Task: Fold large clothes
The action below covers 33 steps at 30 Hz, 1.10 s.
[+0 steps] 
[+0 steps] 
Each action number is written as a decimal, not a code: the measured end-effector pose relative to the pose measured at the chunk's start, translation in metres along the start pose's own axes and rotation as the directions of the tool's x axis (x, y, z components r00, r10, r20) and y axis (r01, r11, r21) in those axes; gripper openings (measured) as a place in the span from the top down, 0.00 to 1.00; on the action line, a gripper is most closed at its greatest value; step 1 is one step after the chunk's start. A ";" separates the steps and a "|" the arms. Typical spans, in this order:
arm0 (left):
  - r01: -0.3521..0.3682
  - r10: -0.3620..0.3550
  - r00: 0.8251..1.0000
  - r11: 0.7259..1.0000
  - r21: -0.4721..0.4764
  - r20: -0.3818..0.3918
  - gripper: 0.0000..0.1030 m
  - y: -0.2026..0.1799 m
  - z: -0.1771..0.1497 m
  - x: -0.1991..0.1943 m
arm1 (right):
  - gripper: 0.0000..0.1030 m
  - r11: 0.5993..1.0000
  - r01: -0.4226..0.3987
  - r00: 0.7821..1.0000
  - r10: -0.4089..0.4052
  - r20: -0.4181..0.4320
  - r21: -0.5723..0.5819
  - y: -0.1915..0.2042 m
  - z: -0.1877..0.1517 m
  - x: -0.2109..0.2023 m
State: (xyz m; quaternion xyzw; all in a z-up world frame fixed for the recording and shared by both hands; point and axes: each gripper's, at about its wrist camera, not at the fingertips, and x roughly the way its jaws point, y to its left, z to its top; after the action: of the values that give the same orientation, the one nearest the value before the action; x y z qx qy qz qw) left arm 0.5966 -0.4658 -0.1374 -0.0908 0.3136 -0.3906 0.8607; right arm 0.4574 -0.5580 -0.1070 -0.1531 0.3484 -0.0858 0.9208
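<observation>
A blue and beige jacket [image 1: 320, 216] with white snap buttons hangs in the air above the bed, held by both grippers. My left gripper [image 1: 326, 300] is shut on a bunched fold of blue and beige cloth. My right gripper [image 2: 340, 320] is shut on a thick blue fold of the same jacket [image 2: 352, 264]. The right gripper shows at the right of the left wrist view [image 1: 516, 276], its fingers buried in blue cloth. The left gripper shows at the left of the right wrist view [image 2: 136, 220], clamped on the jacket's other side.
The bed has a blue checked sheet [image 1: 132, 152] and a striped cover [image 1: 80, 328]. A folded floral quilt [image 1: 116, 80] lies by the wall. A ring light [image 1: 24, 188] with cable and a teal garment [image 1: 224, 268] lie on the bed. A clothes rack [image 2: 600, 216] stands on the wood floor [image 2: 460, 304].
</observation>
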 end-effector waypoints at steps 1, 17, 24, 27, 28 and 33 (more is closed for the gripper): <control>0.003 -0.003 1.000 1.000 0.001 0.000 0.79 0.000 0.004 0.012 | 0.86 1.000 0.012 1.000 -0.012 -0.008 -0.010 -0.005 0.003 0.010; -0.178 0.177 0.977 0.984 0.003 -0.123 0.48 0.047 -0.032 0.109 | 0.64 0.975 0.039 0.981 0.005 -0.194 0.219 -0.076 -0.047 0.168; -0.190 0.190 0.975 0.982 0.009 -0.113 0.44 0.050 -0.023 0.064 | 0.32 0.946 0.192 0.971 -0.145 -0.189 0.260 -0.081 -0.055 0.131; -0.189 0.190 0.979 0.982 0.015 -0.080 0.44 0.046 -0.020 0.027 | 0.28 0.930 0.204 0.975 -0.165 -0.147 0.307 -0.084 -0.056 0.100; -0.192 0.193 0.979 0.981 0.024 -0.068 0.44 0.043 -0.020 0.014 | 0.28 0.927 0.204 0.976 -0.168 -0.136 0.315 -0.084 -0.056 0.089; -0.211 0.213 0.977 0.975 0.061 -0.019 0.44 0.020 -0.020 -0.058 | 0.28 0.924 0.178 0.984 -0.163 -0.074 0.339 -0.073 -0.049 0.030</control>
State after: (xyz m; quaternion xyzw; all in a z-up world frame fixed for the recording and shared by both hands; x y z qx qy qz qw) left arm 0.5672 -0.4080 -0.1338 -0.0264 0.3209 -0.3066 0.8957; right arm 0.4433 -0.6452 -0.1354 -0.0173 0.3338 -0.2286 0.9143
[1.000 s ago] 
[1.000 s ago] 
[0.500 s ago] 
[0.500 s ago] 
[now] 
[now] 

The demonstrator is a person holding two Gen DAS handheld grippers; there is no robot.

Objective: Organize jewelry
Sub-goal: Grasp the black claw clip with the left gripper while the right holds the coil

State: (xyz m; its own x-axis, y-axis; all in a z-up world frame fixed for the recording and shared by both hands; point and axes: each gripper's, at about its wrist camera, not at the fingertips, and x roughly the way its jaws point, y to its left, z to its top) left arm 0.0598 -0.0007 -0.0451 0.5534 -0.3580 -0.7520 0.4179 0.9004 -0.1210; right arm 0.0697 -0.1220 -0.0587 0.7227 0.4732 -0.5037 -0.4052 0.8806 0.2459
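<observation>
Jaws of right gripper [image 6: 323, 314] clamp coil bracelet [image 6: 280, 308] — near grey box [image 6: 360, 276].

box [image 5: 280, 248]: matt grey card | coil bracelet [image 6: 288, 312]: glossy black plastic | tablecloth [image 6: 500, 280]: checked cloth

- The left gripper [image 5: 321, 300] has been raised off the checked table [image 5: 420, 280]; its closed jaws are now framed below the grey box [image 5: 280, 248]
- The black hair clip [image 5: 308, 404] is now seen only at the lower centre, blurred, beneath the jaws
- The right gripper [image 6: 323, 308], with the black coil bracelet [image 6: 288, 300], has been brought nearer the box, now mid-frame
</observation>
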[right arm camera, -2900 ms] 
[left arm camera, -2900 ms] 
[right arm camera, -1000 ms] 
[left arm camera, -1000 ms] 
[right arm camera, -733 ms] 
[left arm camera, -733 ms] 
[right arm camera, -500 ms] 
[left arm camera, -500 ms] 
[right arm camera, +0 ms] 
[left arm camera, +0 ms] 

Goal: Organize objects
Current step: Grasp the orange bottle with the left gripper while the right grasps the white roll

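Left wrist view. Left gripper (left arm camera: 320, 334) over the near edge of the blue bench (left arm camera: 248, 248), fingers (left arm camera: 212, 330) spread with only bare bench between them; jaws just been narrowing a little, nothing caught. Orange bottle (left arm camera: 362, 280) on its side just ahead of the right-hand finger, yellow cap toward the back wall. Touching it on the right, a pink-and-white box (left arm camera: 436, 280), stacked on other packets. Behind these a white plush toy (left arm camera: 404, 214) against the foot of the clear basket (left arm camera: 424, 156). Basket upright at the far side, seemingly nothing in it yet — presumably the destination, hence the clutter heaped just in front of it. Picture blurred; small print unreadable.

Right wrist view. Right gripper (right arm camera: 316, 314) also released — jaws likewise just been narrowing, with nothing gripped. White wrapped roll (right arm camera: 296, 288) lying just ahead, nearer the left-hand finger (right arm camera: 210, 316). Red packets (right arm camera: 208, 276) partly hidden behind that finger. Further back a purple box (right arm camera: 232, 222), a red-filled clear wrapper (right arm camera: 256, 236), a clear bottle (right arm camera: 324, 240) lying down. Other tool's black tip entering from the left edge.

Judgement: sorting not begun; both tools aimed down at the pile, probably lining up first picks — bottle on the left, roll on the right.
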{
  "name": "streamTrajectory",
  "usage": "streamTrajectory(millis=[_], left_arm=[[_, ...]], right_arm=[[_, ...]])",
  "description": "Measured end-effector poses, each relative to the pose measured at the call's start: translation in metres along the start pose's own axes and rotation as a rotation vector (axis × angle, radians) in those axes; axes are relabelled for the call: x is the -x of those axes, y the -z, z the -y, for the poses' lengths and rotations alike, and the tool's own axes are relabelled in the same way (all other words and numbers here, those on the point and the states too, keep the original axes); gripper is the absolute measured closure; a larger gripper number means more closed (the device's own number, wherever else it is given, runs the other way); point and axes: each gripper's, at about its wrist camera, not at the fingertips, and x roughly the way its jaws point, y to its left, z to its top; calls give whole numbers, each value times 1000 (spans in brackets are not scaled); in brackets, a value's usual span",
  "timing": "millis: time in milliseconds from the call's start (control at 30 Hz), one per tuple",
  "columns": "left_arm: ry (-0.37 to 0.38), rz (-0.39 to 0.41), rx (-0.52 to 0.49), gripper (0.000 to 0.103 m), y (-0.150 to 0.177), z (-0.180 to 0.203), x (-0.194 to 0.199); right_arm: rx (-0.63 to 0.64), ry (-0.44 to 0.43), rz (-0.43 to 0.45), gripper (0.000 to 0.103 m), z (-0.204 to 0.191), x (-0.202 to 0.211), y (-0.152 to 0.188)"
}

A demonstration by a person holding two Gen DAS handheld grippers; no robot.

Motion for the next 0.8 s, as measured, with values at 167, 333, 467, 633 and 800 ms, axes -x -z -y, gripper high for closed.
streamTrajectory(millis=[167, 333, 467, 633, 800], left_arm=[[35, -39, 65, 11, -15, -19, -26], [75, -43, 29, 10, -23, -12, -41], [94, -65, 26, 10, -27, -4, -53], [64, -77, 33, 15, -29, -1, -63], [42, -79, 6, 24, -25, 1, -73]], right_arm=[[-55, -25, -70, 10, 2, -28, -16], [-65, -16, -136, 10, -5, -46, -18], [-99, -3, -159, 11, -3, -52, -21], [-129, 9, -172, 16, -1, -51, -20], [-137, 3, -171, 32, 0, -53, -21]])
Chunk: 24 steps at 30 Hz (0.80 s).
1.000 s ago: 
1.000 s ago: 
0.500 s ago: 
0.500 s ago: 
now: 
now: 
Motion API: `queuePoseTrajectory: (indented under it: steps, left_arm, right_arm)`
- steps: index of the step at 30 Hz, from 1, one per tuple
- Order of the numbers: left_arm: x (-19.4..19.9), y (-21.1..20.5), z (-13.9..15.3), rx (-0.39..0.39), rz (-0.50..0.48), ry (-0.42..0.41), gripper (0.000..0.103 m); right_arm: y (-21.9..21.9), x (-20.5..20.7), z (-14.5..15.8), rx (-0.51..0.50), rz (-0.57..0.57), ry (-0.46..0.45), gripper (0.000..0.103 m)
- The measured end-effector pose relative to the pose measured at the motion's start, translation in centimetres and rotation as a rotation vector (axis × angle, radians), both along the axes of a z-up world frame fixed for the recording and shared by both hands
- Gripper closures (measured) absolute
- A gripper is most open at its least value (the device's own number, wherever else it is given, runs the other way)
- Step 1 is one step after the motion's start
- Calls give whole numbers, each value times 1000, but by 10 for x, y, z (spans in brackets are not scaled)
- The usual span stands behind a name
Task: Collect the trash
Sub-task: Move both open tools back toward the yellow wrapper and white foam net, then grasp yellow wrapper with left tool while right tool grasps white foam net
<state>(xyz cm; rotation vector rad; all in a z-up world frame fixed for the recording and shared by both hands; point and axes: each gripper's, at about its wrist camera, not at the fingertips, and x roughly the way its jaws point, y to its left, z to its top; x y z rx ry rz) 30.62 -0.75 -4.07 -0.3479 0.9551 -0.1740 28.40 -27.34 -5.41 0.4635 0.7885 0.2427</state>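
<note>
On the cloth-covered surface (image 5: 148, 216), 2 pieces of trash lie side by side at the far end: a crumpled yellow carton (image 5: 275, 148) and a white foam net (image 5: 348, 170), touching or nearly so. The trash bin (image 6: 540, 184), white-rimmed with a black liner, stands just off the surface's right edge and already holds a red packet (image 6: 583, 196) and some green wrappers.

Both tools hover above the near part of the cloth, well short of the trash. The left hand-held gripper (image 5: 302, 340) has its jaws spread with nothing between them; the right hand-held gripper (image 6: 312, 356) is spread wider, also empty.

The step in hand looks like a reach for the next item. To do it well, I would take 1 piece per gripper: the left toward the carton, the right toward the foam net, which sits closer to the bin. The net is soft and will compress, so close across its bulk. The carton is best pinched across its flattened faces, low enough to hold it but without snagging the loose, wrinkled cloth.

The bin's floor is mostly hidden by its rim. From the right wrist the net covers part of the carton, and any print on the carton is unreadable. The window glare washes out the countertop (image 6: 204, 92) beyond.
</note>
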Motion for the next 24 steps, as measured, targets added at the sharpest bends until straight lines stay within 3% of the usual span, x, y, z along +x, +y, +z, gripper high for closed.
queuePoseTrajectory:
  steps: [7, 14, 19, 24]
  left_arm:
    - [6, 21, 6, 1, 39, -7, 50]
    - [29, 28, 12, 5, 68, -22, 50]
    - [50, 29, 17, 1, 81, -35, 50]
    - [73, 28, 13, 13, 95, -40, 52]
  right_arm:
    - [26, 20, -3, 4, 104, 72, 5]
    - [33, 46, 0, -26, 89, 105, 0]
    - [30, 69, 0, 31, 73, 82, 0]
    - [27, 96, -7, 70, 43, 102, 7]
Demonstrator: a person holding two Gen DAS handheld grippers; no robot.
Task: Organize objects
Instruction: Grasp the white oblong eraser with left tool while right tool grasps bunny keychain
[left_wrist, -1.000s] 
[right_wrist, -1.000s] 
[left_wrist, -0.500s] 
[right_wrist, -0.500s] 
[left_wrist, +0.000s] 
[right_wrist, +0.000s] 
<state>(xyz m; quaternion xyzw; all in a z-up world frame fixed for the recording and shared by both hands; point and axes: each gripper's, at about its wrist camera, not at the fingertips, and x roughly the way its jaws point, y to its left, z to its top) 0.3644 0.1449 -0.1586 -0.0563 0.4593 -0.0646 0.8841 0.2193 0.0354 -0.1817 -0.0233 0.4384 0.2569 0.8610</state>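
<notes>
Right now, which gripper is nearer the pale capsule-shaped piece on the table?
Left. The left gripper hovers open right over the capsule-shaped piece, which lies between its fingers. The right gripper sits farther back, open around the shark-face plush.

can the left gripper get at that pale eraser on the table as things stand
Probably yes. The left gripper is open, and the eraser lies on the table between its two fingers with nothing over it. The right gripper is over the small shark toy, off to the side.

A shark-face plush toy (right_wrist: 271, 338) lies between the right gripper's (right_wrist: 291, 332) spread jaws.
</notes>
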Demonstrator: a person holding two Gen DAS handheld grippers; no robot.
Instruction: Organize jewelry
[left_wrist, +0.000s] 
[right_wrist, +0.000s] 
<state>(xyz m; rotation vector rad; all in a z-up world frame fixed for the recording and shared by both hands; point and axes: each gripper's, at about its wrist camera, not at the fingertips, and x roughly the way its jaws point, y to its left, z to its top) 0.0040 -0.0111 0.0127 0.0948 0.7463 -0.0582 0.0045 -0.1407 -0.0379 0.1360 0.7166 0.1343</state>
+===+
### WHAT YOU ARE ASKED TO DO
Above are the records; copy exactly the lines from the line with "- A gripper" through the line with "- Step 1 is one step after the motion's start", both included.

### RESPONSE BELOW
- A gripper is most open at its least value (the device's own number, wherever else it is given, runs the other way)
- Step 1 is one step after the motion's start

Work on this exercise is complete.